→ Problem statement
Repeat exactly, and only, the lines of the entries below from the one with "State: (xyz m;" through the one with "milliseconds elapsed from", both ends included.

(Excerpts from a dataset)
|---|
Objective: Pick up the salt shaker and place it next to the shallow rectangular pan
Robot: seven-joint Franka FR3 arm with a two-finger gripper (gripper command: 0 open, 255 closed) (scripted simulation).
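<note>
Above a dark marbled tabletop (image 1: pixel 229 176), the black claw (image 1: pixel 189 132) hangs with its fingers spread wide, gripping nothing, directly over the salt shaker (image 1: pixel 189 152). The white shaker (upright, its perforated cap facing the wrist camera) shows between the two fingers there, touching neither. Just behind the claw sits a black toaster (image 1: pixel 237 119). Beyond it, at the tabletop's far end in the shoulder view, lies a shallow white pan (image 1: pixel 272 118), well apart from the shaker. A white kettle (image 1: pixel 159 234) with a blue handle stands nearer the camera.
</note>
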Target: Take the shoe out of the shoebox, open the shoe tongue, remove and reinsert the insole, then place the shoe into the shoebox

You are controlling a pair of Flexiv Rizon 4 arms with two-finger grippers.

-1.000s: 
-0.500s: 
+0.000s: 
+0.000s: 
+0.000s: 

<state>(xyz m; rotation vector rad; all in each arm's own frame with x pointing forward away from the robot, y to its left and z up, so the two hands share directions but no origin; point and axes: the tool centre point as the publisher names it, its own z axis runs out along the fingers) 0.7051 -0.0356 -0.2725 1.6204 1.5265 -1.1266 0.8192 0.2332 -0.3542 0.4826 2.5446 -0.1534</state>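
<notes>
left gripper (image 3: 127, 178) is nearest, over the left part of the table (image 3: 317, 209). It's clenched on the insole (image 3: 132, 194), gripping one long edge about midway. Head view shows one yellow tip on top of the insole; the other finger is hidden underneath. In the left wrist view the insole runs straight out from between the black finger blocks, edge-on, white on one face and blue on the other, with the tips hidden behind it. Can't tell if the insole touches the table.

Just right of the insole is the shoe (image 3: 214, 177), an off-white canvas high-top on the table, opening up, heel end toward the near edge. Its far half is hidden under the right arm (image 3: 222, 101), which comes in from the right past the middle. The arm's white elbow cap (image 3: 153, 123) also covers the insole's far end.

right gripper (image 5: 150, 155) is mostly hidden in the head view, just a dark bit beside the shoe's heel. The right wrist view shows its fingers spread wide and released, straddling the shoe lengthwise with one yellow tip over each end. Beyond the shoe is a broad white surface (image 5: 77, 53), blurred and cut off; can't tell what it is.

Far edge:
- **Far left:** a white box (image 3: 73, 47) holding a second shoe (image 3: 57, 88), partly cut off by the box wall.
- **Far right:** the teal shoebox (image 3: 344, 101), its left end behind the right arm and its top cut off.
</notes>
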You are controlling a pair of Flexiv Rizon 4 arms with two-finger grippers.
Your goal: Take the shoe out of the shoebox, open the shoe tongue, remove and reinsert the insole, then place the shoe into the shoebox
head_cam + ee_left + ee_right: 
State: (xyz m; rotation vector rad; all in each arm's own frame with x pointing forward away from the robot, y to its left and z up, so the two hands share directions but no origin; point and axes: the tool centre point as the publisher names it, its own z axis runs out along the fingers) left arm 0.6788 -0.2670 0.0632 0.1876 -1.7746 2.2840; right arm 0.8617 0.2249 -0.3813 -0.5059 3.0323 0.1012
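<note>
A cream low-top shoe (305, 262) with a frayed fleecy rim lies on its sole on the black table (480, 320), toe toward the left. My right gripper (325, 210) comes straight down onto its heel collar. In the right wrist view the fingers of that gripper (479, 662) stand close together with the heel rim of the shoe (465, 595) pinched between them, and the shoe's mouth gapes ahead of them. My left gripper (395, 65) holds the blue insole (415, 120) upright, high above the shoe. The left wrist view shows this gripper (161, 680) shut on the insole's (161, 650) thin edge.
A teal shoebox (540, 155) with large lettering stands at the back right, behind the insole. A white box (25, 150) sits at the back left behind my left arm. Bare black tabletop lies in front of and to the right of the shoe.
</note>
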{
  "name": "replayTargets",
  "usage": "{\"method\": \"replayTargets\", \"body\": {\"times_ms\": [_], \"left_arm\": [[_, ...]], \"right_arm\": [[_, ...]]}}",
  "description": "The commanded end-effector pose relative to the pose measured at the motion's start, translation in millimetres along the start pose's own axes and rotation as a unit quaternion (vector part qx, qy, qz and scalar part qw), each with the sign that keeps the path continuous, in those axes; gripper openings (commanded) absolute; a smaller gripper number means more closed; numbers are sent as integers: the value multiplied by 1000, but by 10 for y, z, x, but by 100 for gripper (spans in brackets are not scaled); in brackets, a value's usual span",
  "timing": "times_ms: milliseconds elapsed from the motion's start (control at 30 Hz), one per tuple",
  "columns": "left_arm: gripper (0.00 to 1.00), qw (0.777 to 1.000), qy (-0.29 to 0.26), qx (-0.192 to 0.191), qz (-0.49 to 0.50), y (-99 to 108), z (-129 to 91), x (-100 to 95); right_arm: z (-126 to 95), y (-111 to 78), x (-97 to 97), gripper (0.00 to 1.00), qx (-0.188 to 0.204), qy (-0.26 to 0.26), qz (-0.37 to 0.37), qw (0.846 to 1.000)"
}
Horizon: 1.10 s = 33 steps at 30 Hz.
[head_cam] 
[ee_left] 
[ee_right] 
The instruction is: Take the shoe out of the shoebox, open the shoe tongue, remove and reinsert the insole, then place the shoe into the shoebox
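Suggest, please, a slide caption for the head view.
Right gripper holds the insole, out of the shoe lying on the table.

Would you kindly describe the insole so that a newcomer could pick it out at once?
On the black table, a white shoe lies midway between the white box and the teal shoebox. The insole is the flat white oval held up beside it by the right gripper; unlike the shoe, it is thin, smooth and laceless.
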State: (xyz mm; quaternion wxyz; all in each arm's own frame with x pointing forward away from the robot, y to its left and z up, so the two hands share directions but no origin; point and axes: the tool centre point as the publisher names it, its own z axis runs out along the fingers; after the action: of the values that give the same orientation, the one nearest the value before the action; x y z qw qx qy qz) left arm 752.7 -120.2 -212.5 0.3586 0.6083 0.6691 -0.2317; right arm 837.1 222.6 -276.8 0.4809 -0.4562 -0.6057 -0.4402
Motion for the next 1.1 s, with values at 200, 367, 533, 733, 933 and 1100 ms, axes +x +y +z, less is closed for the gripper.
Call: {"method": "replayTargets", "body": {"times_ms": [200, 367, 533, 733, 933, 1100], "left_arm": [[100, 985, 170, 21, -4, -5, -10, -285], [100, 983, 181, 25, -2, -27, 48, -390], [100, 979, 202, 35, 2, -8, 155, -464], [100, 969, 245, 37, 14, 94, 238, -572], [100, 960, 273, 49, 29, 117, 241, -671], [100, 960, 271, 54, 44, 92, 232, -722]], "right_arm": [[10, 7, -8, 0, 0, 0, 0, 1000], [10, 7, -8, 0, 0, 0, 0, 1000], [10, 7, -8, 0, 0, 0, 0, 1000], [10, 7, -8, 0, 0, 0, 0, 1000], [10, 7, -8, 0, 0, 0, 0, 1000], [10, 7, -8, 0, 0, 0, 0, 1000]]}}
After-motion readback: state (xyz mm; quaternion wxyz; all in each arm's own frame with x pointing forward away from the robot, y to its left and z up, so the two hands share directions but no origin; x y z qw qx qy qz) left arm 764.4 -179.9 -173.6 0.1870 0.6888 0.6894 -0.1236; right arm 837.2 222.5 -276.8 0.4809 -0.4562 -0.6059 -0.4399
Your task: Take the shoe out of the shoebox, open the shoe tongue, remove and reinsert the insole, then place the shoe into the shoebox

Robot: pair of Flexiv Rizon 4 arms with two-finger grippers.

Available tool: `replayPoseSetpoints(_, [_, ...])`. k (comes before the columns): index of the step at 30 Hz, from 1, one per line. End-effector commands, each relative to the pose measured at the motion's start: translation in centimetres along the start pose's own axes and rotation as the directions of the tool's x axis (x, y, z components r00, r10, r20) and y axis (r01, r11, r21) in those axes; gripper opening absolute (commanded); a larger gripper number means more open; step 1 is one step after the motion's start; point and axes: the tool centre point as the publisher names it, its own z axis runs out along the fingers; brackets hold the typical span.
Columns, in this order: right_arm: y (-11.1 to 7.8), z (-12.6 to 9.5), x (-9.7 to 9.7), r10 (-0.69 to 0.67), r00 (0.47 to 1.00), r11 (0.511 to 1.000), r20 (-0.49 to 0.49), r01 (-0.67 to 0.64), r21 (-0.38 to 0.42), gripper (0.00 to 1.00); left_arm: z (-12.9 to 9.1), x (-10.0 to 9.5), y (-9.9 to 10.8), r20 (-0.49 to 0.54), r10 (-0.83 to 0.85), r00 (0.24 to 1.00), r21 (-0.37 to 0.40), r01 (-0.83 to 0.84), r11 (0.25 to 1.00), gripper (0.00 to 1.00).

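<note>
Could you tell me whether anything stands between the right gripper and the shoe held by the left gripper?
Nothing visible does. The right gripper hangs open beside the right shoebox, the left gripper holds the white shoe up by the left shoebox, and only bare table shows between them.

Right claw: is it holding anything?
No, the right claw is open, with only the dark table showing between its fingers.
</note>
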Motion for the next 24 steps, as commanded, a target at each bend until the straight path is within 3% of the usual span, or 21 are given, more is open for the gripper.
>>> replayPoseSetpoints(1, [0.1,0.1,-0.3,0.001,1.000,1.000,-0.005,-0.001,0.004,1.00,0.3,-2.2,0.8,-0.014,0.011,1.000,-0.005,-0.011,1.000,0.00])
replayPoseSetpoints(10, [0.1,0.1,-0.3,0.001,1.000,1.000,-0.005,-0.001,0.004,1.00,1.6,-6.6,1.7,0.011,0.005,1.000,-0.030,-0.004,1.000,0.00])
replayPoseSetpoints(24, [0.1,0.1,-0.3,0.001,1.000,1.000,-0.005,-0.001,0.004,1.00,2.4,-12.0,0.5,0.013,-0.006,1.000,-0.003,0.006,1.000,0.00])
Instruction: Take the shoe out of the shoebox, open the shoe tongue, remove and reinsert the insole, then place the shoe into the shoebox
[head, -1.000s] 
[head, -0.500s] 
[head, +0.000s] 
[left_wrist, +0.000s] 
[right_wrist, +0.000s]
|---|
→ Exercise result
State: (xyz m; rotation vector rad; all in each arm's own frame with x pointing forward away from the robot, y to its left and z up, so the two hands share directions but no origin; point and axes: the tool centre point as the publisher names it, its own z axis runs out along the fingers) left arm 0.6788 -0.2670 0.0632 0.1876 -1.7746 2.2840; right arm 0.8617 0.2249 -0.3813 -0.5059 3.0323 0.1012
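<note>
A cream low-top shoe (305, 262) with a frayed fleecy rim lies on its sole on the black table (480, 320), toe toward the left. My right gripper (325, 210) comes straight down onto its heel collar. In the right wrist view the fingers of that gripper (479, 662) stand close together with the heel rim of the shoe (465, 595) pinched between them, and the shoe's mouth gapes ahead of them. My left gripper (395, 65) holds the blue insole (415, 120) upright, high above the shoe. The left wrist view shows this gripper (161, 680) shut on the insole's (161, 650) thin edge.
A teal shoebox (540, 155) with large lettering stands at the back right, behind the insole. A white box (25, 150) sits at the back left behind my left arm. Bare black tabletop lies in front of and to the right of the shoe.
</note>
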{
  "name": "replayTargets",
  "usage": "{\"method\": \"replayTargets\", \"body\": {\"times_ms\": [_], \"left_arm\": [[_, ...]], \"right_arm\": [[_, ...]]}}",
  "description": "The commanded end-effector pose relative to the pose measured at the motion's start, translation in millimetres along the start pose's own axes and rotation as a unit quaternion (vector part qx, qy, qz and scalar part qw), each with the sign that keeps the path continuous, in those axes; gripper openings (commanded) absolute; a smaller gripper number means more closed; numbers are sent as integers: the value multiplied by 1000, but by 10 for y, z, x, but by 100 for gripper (spans in brackets are not scaled); in brackets, a value's usual span",
  "timing": "times_ms: milliseconds elapsed from the motion's start (control at 30 Hz), one per tuple",

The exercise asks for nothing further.